Avouons le, nous pleurons tous : pour certains d’entre nous, il faut une tragédie pour en arriver aux larmes, pour d’autres, une scène de film romantico-dramatique suffit à faire craquer. Mais une chose est sûre : pleurer, c’est ce qui nous rend humains. Bien que certains animaux versent des larmes, les humains sont les seuls à pleurer pour des raisons émotionnelles.
Lorsque cela arrive…
On a d’abord l’impression que « ça va passer », qu’on va pouvoir « se contrôler »… On essaye de ralentir notre respiration, on avale de longues bouffées d’air.
Notre cœur, lui, n’en fait qu’à sa tête. Il pompe à tout va, se resserre, comme s’il voulait s’auto-absorber. On se rend vite à l’évidence : notre corps lutte contre notre esprit.
Notre trachée se rétrécit, distillant l’oxygène à dose homéopathique.
On perd pied, on s’enfonce… La détresse nous submerge, étreint notre gorge. Les mots commencent à faire des sauts dans notre trachée. Ils en sortent hachés, saccadés, méconnaissables.
Alors que la première larme s’écoule lourdement sur notre joue, dans un sursaut d’incrédulité, on vit une expérience extra-corporelle : on devient l’espace d’un instant spectatrice de la scène et, contemplant le ridicule de la situation, on se surprend à penser « non, ce n’est pas possible, ce n’est pas en train de m’arriver à moi » « je m’étais pourtant jurée d’être forte »…
Rapidement, le sentiment d’impuissance fait place à ses deux cousins la colère et la honte. Une honte si forte qu’elle embrase nos joues.
Notre corps continue son mouvement de repli, comme s’il cherchait à disparaître.
Les grands n’ont pas le droit de pleurer
Pleurer, c’est pour les bébés. Et les petites filles. Les ados, aussi, à la limite. Mais quand on est adulte, non, ce n’est plus permis. D’ailleurs, c’est ce qu’on dit aux enfants « allez, ne pleure pas, tu es grand(e) maintenant ». A croire que pleurer pourrait constituer un motif de destitution de notre statut d’adulte…
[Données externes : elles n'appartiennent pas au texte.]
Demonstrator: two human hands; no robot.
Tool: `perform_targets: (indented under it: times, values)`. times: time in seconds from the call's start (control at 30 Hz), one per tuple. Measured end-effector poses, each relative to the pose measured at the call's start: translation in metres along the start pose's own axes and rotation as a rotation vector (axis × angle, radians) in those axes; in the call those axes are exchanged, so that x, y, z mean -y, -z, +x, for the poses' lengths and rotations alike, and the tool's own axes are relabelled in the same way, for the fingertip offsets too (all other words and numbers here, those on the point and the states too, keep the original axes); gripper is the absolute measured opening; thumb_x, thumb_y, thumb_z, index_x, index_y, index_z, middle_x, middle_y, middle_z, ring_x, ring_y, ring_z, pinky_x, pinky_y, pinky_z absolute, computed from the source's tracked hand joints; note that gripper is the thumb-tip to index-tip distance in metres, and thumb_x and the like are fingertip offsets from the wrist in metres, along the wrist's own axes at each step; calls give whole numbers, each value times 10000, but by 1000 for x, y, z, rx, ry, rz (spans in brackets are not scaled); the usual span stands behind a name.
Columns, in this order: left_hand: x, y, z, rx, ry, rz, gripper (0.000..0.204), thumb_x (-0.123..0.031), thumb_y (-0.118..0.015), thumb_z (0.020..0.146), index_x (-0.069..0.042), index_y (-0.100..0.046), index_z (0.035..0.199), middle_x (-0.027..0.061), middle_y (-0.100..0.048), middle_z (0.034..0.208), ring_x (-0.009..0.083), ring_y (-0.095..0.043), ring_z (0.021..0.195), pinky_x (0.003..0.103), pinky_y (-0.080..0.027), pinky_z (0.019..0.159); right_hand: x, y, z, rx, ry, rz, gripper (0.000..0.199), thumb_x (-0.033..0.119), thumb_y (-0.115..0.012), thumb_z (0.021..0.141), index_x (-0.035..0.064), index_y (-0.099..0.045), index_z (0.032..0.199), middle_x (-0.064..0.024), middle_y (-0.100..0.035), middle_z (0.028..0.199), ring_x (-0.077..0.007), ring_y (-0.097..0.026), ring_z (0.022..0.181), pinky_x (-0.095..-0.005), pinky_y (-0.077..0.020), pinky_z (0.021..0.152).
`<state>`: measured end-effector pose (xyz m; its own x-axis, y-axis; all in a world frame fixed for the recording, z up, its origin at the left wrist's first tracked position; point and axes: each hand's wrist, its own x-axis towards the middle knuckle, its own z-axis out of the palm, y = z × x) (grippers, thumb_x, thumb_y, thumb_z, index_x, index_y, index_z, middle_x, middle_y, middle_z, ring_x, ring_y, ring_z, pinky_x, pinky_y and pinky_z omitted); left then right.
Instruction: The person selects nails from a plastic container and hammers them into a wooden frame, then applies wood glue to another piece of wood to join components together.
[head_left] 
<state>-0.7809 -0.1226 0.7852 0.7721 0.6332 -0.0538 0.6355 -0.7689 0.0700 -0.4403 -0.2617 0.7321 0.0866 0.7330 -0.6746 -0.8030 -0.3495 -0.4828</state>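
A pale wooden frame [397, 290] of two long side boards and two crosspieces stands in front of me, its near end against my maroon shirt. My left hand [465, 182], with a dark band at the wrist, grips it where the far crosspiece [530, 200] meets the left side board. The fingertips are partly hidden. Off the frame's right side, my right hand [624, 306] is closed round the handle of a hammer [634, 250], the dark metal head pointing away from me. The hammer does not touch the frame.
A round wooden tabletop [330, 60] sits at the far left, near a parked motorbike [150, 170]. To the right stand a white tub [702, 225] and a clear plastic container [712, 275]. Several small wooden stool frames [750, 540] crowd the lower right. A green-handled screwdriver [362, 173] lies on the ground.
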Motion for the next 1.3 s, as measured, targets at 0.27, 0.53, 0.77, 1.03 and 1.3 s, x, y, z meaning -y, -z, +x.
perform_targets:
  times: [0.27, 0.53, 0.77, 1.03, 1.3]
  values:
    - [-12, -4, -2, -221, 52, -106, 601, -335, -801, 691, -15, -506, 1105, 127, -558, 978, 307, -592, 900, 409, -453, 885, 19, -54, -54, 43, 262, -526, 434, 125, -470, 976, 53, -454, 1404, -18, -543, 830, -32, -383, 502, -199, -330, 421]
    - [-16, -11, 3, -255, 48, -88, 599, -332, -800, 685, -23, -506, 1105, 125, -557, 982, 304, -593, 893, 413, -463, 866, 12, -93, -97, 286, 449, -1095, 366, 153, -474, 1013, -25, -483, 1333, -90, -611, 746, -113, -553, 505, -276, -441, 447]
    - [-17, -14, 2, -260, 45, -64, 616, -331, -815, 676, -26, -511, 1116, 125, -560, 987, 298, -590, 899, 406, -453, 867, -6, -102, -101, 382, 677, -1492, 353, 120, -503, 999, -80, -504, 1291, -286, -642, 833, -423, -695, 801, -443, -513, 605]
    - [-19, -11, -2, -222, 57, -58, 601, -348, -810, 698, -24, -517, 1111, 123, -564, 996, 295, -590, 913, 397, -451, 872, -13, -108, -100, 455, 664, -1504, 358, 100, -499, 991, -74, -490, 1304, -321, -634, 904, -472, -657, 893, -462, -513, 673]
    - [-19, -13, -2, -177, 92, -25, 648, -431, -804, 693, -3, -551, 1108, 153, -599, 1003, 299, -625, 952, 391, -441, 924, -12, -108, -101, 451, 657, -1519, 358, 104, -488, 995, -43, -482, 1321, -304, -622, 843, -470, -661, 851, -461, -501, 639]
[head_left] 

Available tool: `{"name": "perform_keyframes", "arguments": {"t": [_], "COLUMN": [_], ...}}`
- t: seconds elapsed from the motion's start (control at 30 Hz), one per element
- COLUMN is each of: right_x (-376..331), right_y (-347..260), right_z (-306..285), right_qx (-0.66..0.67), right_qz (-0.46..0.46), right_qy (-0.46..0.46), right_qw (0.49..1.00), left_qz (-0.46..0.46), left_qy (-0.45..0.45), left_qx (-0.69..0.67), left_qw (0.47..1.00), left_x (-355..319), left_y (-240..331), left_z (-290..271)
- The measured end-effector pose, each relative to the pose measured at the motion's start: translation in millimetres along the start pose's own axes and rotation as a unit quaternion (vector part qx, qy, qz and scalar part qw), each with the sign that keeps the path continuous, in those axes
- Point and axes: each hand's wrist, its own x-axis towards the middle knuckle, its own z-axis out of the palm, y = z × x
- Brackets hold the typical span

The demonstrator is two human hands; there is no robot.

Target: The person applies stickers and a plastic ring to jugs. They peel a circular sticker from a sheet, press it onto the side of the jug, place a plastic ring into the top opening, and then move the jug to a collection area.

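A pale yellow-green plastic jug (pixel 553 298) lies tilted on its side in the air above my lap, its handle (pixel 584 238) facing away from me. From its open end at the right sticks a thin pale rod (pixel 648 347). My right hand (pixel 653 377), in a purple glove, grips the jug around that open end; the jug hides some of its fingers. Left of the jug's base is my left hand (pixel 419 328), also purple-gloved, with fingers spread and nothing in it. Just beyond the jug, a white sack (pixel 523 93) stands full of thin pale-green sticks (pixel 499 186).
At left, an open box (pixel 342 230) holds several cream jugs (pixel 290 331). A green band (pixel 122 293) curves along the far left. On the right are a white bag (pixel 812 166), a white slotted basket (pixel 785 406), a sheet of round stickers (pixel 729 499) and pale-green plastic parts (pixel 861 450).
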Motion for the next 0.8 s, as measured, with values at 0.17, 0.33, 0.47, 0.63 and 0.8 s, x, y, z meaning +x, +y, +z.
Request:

Il n’y a pas de plus grande honte pour un adulte que de se mettre à pleurer devant un autre adulte. Bien sûr, plus la personne est étrangère, plus la honte est grande.
Dans la sphère personnelle, l’inacceptable est toléré. Pleurer pour la première fois devant l’être aimé constitue même un des paliers les plus importants dans la relation. La réaction de l’autre à ce moment-là est d’ailleurs un bon indicateur de la manière dont la relation va ensuite évoluer.
Pleurer devant des inconnus vous expose à leur jugement immédiat. Vous êtes mis à nu. Ni adulte, ni enfant, vous perdez votre place dans la société. Vous n’êtes plus qu’une petite chose méprisable et laide. C’est encore pire si vous êtes une femme : dans ce cas-là vous allez nourrir malgré vous tous les stéréotypes machistes possibles et imaginables, de la pleureuse à l’hystérique.
Le comble, c’est de « craquer » devant une personne que l’on n’apprécie pas… du tout. La copine « vipère » d’une copine, celle qui colporte toutes sortes de ragots. On redoute son regard empreint de fausse compassion. On l’imagine très bien se réjouir à l’idée de raconter à qui veut l’entendre : « elle s’ est mise à chialer comme un veau »… On aimerait disparaître.
Mais s’il est un cadre dans lequel il n’est pas et ne sera jamais toléré d’éclater en sanglots, c’est bien le cadre professionnel. A moins que vous ne cherchiez une solution rapide et gratuite pour vous décrédibiliser à jamais : dans ce cas-là, ouvrez les vannes !
En cet instant de détresse, cette pensée n’est pas d’un grand réconfort. On évite soigneusement de croiser le regard des deux personnes qui nous toisent d’un air navré. De toutes les façons, on a les yeux qui larmoient tellement qu’on serait incapable de les distinguer.
On se mouche bruyamment (foutu pour foutu) et accepte le verre d’eau qui nous est offert. Quitte à passer pour une gamine, on aurait tout aussi bien pu demander un lait chocolat , sauf qu’on est dans le bureau de la DRH, donc ça le fait pas.